Which one went from positive to worse????  

It can't be the 575 or 361, so.....


----------



## GASoline71 (Dec 2, 2008)

Depends on who ya ask Niko... there are a lot that like the 441.

Gary


----------



## SawTroll (Dec 2, 2008)

GASoline71 said:


> .... there are a lot that like the 441.
> 
> Gary




What I thought as well, never heard of any complaits, except the power to weight thingy, and high altitude issue (that I am not sure is true).......


----------



## Lakeside53 (Dec 2, 2008)

GASoline71 said:


> Depends on who ya ask Niko... there are a lot that like the 441.
> 
> Gary



Ah.. but not initially... :greenchainsaw:


----------



## SawTroll (Dec 2, 2008)

Lakeside53 said:


> Ah.. but not initially... :greenchainsaw:



When did it go from positive to worse - the "weaknesses" I know of were pretty obvious from the outset (but not really bad).....


----------



## spacemule (Dec 2, 2008)

The 441 is a turd of a saw. How do I know? Any saw that doesn't pee oil on Tom Hall is a turd saw. Saws of discriminating character know better.


----------



## Andyshine77 (Dec 2, 2008)

Mister Twister said:


> It must be an Ohio thing cause here in Upstate New York we are not having problems with the 5100 saws. My dealer has not had a one back yet for a blow up. I bet if you go closer to the city you might see some. In order for any saw to operate good and have a long life you need to understand a two stroke motors and not just run it lean to it's death ! That doesn't matter what brand it is. That's why this thread turned to brand loyalty and not facts as they all do. I am not loyal to no brand and want one of each to see which traits I like best. Have fun bashing if you must but non biased people will see through bull and still buy Dolmars because they are good saws.

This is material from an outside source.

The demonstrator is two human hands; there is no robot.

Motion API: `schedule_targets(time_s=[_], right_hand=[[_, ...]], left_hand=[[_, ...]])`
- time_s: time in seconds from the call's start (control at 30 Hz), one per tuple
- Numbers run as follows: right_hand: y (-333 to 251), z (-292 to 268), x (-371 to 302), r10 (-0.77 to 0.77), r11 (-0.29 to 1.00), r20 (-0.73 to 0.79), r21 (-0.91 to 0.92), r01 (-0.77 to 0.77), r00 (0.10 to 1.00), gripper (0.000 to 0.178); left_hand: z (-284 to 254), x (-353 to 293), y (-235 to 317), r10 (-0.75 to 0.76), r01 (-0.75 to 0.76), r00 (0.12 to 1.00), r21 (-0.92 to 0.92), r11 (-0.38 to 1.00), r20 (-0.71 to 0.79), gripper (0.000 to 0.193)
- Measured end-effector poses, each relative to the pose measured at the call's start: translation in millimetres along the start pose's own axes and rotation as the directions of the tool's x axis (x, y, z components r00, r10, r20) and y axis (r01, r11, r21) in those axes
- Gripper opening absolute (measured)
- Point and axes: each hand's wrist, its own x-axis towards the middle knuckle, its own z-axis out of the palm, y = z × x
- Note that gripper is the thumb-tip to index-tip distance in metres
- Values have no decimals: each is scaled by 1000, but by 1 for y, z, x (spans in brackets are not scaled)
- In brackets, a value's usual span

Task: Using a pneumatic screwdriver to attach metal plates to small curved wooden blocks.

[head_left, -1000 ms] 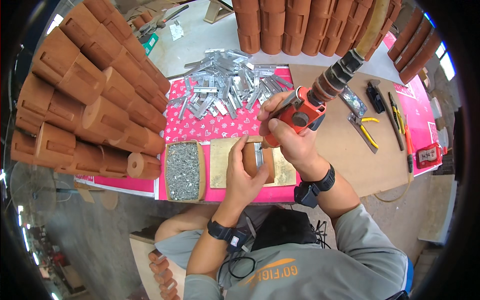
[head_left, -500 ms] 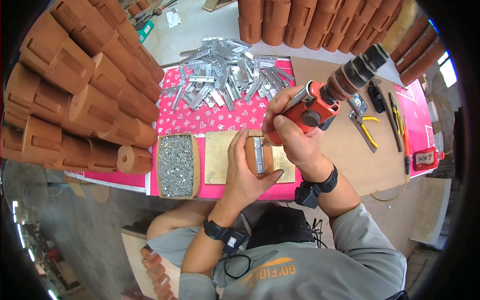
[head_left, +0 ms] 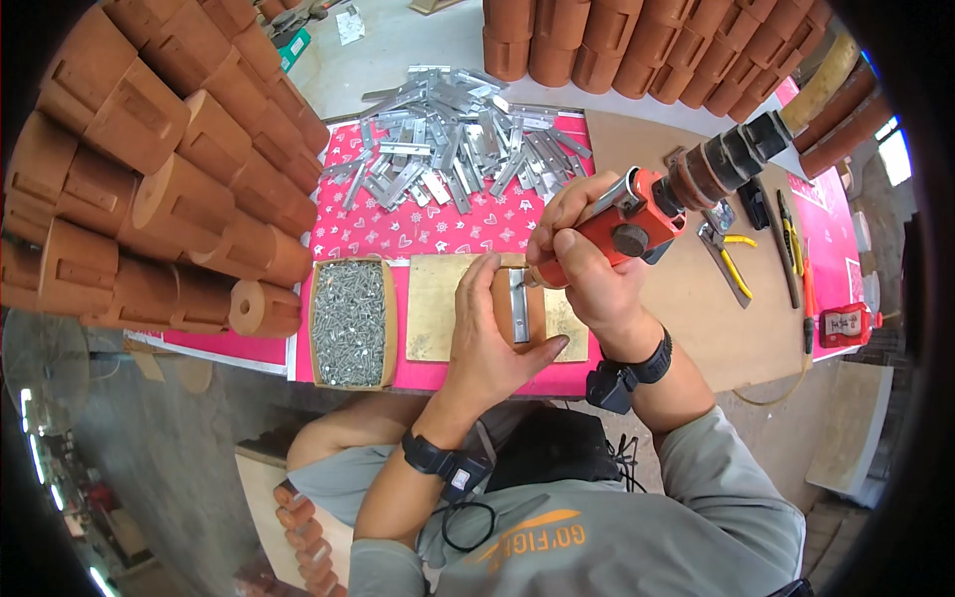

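Note:
In my left hand is a brown cylindrical block, fingers along its left side and thumb across its near end. A silvery metal strip lies in the slot on the block's upper face. Wrapped round a red power screwdriver is my right hand. The tool's tip meets the far end of the strip, partly hidden by my fingers. Beneath the block lies a flat yellowish board. A box of screws stands to its left.
A heap of metal strips lies on the pink patterned cover. Brown cylinders are stacked at left and at the back. Yellow-handled pliers and a red bottle sit at right. A thick hose runs from the screwdriver.
The screwdriver's tip has shifted slightly left, onto the strip's far end. Both hands keep their grips. The whole view has moved a little.

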Motion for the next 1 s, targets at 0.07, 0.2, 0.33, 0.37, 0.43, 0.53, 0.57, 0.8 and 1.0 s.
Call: schedule_targets(time_s=[0.07, 0.2, 0.33, 0.37, 0.43, 0.53, 0.57, 0.8, 1.0], right_hand=[[1, 0, 0, 1, 1000, 2, 11, -1, 1000, 20], [2, 0, -1, -24, 999, 48, -21, 25, 999, 21], [4, 2, -1, -30, 997, 76, -73, 35, 997, 21], [4, 1, -2, -41, 996, 76, -72, 47, 996, 21], [6, -1, -4, -37, 997, 88, -69, 43, 995, 22], [-3, 8, -3, 27, 1000, -47, 11, -27, 999, 15], [-7, 9, -2, 87, 996, -78, -6, -88, 993, 16], [-23, -19, -3, 2, 985, -66, -171, -13, 998, 21], [9, -55, -11, -29, 949, -149, -314, -19, 988, 20]], left_hand=[[0, 1, -1, 7, -7, 1000, 8, 1000, 3, 112], [0, 2, 0, 21, -21, 1000, 22, 1000, -9, 112], [1, 4, -1, 59, -58, 998, 48, 997, -21, 111], [1, 4, 0, 49, -47, 999, 62, 997, -18, 112], [1, 3, 0, 56, -54, 998, 86, 995, -18, 112], [1, 2, 0, 39, -40, 999, 106, 994, 9, 113], [1, 1, -2, 32, -35, 999, 108, 994, 32, 114], [-15, 2, 16, 74, -104, 990, 255, 961, 123, 115], [-22, 19, 51, 18, -244, 916, 518, 820, 402, 105]])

Did you read any of my posts? I'm not brand loyal, and I love the 7900's. It sounds like you're the one who is brand loyal. 

Look every manufacture has problems, it's just how they deal with them that matters. Dolmar doesn't communicate well with it's dealers, and that is part of the problem. One dealer knows this or that, and the other dealer doesn't know anything at all. 

Don't forget some people on this site have a vested interest in one brand or another, and they make their living selling that brand. Just because someone points out a potential problem with one model, doesn't make this thread out of control. 

 Andy.


----------



## sugarbush (Dec 2, 2008)

Andyshine77 said:


> Did you read any of my posts? I'm not brand loyal, and I love the 7900's. It sounds like you're the one who is brand loyal.
> 
> Look every manufacture has problems, it's just how they deal with them that matters. Dolmar doesn't communicate well with it's dealers, and that is part of the problem. One dealer knows this or that, and the other dealer doesn't know anything at all.
> 
> ...


now you say the 5100 just has a POTENTIAL PROBLEM, a little differant then some of your eariler post.


----------



## Fastcast (Dec 2, 2008)

Andyshine77 said:


> Dolmar doesn't communicate well with it's dealers, and that is part of the problem. One dealer knows this or that, and the other dealer doesn't know anything at all.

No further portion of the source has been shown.